Bu film ile ilgili hatta bu üçleme ile ilgili fazla bir şey yazmadım çünkü bu filmler hakkında pek bir şey bilinmeden izlenip o anı yaşatmayı hak ediyor. Bir filmden de öte, mükemmel bir deneyim yaşayacaksınız bu üçlemeyle. Eksiklikleri olsa da genel anlamda çağımızın en iyi üçlemelerinden biri bence.
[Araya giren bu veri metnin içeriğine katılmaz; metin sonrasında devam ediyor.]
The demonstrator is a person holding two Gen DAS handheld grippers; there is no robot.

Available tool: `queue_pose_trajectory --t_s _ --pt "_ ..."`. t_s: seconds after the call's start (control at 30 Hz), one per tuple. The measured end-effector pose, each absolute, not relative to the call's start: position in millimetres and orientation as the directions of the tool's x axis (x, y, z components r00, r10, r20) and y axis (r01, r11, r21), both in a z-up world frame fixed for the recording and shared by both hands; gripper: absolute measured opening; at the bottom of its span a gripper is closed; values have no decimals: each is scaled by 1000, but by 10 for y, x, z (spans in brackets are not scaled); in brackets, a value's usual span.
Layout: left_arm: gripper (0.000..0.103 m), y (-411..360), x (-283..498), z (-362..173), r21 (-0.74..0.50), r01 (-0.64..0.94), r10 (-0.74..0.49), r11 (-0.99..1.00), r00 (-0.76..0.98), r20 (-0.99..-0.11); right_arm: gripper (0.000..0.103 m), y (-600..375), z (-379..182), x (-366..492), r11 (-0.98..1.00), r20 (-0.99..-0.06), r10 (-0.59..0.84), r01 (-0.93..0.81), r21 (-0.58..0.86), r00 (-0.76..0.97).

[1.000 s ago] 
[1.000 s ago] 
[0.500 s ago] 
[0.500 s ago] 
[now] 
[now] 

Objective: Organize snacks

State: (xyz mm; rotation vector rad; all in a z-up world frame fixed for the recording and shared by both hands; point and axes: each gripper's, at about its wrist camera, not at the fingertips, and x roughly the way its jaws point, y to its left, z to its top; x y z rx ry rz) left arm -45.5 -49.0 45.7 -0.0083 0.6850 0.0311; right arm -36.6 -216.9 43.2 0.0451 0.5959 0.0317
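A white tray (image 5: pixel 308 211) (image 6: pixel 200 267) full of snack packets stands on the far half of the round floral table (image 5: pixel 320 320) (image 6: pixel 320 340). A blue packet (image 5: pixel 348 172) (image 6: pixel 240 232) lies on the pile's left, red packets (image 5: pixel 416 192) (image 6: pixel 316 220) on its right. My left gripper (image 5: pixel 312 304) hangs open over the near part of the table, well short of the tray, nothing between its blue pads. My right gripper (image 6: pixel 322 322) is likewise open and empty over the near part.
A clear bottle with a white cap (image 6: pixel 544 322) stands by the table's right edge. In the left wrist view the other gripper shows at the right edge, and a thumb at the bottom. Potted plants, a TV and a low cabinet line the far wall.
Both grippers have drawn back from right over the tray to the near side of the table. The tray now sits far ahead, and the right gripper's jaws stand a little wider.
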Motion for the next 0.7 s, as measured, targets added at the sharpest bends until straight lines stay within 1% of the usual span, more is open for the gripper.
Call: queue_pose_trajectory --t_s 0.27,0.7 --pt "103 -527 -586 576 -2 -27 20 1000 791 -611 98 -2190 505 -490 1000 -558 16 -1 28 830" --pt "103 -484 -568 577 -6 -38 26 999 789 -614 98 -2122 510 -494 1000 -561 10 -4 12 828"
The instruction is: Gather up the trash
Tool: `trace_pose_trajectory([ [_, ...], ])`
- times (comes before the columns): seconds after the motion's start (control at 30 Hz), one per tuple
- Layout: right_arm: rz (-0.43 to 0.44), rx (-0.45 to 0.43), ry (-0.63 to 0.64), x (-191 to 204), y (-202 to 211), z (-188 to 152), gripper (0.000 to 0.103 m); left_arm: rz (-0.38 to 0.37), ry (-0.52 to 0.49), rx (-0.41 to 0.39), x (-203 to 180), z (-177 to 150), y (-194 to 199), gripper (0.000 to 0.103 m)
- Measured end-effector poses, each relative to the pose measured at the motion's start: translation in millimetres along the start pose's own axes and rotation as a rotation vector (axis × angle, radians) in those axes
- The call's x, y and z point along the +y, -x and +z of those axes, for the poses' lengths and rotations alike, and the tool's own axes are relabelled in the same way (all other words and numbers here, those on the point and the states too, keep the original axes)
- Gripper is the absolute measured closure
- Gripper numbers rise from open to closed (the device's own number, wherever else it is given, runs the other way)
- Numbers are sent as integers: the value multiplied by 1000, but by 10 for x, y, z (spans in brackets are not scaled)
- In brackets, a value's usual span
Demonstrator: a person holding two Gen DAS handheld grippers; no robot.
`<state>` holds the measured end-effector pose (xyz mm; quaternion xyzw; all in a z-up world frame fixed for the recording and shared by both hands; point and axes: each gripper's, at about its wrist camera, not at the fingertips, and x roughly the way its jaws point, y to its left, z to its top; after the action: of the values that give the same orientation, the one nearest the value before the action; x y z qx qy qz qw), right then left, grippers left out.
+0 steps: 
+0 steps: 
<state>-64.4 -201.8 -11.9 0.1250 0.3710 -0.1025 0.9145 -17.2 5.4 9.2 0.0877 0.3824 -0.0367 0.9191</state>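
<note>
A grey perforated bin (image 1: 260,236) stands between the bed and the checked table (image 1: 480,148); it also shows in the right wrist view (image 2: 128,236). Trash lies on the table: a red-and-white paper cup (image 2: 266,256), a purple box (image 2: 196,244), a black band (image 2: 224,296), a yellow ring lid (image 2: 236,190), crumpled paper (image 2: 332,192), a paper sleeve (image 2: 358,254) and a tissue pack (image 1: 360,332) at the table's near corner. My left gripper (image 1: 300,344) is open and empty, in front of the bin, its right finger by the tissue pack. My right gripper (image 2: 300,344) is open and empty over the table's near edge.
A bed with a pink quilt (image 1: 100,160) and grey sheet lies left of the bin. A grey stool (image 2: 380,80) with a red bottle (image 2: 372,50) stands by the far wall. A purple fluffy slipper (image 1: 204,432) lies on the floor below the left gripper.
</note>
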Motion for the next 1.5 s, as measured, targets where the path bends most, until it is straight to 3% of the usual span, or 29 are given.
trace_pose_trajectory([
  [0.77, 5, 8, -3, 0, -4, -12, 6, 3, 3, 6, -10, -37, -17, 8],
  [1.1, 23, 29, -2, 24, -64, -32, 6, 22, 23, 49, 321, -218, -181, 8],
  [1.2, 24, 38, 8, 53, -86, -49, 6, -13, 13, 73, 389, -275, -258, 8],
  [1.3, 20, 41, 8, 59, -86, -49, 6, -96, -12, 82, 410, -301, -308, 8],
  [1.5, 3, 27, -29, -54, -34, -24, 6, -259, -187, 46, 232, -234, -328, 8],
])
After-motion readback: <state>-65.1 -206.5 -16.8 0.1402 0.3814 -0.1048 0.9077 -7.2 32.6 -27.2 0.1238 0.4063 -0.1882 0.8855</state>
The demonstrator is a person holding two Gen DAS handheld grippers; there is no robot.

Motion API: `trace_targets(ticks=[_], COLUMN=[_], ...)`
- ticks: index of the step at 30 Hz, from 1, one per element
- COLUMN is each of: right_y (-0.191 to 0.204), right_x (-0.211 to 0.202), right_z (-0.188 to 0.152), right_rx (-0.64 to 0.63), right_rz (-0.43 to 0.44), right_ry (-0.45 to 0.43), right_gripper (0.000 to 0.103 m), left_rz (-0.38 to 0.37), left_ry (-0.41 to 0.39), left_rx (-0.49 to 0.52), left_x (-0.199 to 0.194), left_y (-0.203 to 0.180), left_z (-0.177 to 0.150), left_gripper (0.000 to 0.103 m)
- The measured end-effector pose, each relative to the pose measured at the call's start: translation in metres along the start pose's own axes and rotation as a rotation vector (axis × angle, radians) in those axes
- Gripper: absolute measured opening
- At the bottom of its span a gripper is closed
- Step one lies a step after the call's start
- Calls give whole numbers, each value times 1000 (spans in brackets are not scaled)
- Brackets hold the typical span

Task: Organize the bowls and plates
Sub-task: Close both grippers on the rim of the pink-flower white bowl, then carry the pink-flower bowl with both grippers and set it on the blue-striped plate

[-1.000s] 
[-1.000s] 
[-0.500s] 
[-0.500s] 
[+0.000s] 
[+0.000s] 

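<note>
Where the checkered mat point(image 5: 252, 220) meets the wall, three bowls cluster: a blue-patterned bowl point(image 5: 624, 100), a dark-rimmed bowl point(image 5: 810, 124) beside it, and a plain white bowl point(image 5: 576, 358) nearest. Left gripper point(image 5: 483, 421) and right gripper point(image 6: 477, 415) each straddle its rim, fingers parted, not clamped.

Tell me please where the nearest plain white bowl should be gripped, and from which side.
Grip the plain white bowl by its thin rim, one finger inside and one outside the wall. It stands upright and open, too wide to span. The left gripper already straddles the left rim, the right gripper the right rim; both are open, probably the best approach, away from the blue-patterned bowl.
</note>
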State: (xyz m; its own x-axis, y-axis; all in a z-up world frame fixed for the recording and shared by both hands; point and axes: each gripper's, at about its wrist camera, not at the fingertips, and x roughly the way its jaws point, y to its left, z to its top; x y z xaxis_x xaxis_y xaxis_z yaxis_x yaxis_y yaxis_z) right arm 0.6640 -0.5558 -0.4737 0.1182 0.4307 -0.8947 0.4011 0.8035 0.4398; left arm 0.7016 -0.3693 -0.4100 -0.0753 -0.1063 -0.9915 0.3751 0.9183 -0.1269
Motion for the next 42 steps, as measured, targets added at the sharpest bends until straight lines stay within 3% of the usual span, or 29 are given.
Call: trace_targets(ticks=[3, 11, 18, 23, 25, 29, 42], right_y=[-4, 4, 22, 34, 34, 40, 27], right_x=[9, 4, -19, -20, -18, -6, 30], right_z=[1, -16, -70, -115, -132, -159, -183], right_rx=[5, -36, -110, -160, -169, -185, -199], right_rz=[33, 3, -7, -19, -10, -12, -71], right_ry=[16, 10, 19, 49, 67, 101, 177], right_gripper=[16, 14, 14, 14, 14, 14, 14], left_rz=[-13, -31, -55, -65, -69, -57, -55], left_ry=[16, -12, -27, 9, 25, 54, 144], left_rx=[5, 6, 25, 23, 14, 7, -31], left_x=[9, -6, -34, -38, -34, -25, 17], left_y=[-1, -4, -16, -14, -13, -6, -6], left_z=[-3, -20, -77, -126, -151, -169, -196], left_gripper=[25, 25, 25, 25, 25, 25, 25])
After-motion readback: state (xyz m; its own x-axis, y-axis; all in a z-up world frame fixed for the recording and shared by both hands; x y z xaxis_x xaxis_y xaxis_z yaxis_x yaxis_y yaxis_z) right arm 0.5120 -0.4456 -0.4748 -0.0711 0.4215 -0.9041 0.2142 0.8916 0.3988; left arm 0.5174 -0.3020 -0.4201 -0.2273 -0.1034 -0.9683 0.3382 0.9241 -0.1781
Kesinlikle tavsiye ederim.
FİLMİN İYİ YANLARI:
+ Serinin ilk iki filminin yapamadıklarını yapıp senaryoya ve karakterlere daha fazla yoğunlaşması.
+ Manzaralar.
+ Yeniden Hawke ve Delpy.
+ Finali.
FİLMİN KÖTÜ YANLARI:
- Bazı anların klişe hissettirmesi ve başlarında seyirciyi tam olarak içine çekememesi.